Vanguard Dividend Growth: Performance Highlights

As of Jan. 1, 2024, Peter Fisher, a longtime member of subadvisor Wellington Management’s dividend-growth team, became the sole portfolio manager at Vanguard Dividend Growth VDIGX. As announced a year ago, longtime leader Donald Kilbride stepped down as a portfolio manager but remains on the team. Kilbride still contributes ideas and runs Vanguard Advice Select Dividend Growth VADGX, a more concentrated version of this portfolio available to clients in certain Vanguard advisory programs.

Fisher and Kilbride head the four-person team they started in 2012 to run this portfolio. The other two members are new; they add intellectual diversity but have less experience. Ashley Carew, a forensic accountant, joined the team and Wellington in July 2020. She brings financial precision and a distinct perspective but less investment experience. Silas Brown, with Wellington since 2014, served a growth team before joining this one at the start of 2022. It may take time for the team to fully integrate, but the move toward varied thinking is sound.

The strategy here is thoughtful and traditional. Its core philosophy holds that compounding capital over long periods is critical and growing dividends drive that success. Fisher and Kilbride believe that dividends, which companies pay in cash, are the most dependable measurement of sound operation and overall growth. They prefer to buy firms at reasonable prices, so they often add companies with temporary troubles; this helps positions compound as they hold for the long term—often more than a decade.

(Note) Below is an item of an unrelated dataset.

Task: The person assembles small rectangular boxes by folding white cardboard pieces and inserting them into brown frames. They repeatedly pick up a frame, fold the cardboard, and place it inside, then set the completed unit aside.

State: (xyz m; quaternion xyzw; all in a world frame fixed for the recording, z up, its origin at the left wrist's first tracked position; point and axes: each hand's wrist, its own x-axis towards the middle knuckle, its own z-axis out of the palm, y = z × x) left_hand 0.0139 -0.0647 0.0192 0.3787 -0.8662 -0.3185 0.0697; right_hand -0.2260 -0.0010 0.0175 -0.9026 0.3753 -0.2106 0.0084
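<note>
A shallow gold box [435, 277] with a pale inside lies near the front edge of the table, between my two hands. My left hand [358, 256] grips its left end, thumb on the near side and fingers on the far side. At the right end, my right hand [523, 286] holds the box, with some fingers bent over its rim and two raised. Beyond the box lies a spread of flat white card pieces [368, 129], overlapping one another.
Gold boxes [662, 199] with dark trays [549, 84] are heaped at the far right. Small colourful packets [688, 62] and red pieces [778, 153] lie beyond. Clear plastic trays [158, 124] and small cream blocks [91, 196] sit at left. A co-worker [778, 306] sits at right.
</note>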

The fund’s resulting performance is unusual and not for everyone. The process organically creates a low-volatility portfolio that holds up dependably in downturns. On the other hand, as Fisher directly notes, it lags in rising markets. Overall, its strikingly sedate volatility drives an excellent long-term risk/reward profile.

The fund’s absolute volatility and market sensitivity are extremely low. As of March 31, 2024, among 242 active large-blend funds, its 10-year standard deviation (a volatility metric) is seventh-lowest. Similarly, its 10-year beta (a measure of sensitivity to market movements) of 0.8 is the sixth-lowest of 242 peers.

When equities fall, the fund has a consistent pattern of holding up well. Over the past six Russell 1000 Index downturns of 20% or worse, the fund has outperformed its large-blend category peers by 6.6 percentage points and the index by 7.1 points. For instance, in 2022, the fund slid just 4.9% when the average large-blend fund dropped 17.0% and the Russell 1000 Index dove 19.1%.

Since Jan. 1, 2012, when current portfolio manager Fisher, then an analyst, joined then-portfolio manager Kilbride to form the dividend growth team, the fund has gained 12.6% annually through March 31, 2024, edging out the typical category peer’s 12.3% but lagging the Russell 1000 Index’s 14.2% rise. But its Sharpe ratio, which measures risk-adjusted performance, ranks in the top 15% of the large-blend group and tops the index.

Within an overall equity portfolio, Vanguard Dividend Growth provides a sturdy, consistent foundation rather than an unpredictable shot at top returns.

The author or authors do not own shares in any securities mentioned in this article. Find out about Morningstar’s editorial policies.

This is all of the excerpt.